The Packers gave Kampman the minimum tender of $656,000 in February. Kampman, who has started since early in the 2003 season for the Packers, was free to pursue offers from other teams and received a lot of interest, according to his agent Neil Cornrich. It is believed that the Vikings offered Kampman more than $1 million to play for them next season. The Packers have until Wednesday morning to decide to match Minnesota's offer. If Green Bay doesn't match the offer, it will receive Minnesota's fifth round selection in this year's NFL Draft. Kampman was drafted by the Packers in 2002.
The Packers reportedly have money under their salary cap to re-sign Kampman, about $6 million, but will need more than half of that to sign their draft picks. The Vikings entered free agency about $30 million under the NFL mandated salary cap of $85.5 million, the most of any NFL team. Though the Vikings have used most of their cap space on free agents, they obviously still have enough to sign Kampman. But even if the Packers match Minnesota's offer, the Vikings will have successfully put another chink into Green Bay's delicate cap space.

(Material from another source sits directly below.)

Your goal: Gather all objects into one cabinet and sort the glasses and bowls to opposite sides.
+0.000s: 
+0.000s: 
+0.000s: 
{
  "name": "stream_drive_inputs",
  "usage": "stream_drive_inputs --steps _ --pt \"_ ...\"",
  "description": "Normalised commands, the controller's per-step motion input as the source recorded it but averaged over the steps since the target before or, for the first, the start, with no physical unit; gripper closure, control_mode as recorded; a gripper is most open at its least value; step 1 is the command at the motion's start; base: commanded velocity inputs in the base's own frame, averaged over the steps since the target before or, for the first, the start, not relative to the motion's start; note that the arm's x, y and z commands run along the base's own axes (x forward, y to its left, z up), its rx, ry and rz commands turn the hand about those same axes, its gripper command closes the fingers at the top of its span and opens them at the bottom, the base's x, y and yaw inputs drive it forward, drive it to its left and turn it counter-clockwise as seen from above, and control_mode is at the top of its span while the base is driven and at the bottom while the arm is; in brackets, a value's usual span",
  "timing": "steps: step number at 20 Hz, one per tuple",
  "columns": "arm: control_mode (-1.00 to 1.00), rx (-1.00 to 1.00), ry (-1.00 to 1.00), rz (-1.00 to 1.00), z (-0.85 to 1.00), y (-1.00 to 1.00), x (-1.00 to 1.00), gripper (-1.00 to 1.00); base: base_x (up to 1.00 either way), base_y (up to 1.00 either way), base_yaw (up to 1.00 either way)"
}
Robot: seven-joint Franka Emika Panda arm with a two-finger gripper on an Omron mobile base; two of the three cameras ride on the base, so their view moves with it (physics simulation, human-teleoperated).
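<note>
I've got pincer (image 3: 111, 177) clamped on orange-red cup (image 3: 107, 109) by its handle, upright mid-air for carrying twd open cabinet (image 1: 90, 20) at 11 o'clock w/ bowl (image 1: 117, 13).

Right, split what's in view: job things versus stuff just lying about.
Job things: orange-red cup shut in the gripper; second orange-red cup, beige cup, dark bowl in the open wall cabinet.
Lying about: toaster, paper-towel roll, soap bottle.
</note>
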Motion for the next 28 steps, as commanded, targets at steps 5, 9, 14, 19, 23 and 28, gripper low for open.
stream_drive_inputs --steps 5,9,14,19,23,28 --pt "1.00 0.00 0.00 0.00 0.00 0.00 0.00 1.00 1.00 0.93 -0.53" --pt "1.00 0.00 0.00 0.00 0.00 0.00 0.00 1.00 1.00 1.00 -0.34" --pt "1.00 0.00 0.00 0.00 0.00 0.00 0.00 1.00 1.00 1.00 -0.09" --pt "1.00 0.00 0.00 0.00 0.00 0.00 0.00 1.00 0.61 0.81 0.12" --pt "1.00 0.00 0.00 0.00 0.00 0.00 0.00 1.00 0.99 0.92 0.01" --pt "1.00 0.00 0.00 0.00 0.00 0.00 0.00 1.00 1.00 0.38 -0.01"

Green Bay coach Mike Sherman and defensive coordinator Jim Bates like Kampman. They like his work ethic, experience and character. The Packers cannot afford to let him go. Green Bay's defense needs all the help it can get. Losing Kampman to the Vikings would no doubt come back to haunt the Packers.
The Packers will keep Kampman, but at a higher price than expected, and the Vikings will be giddy.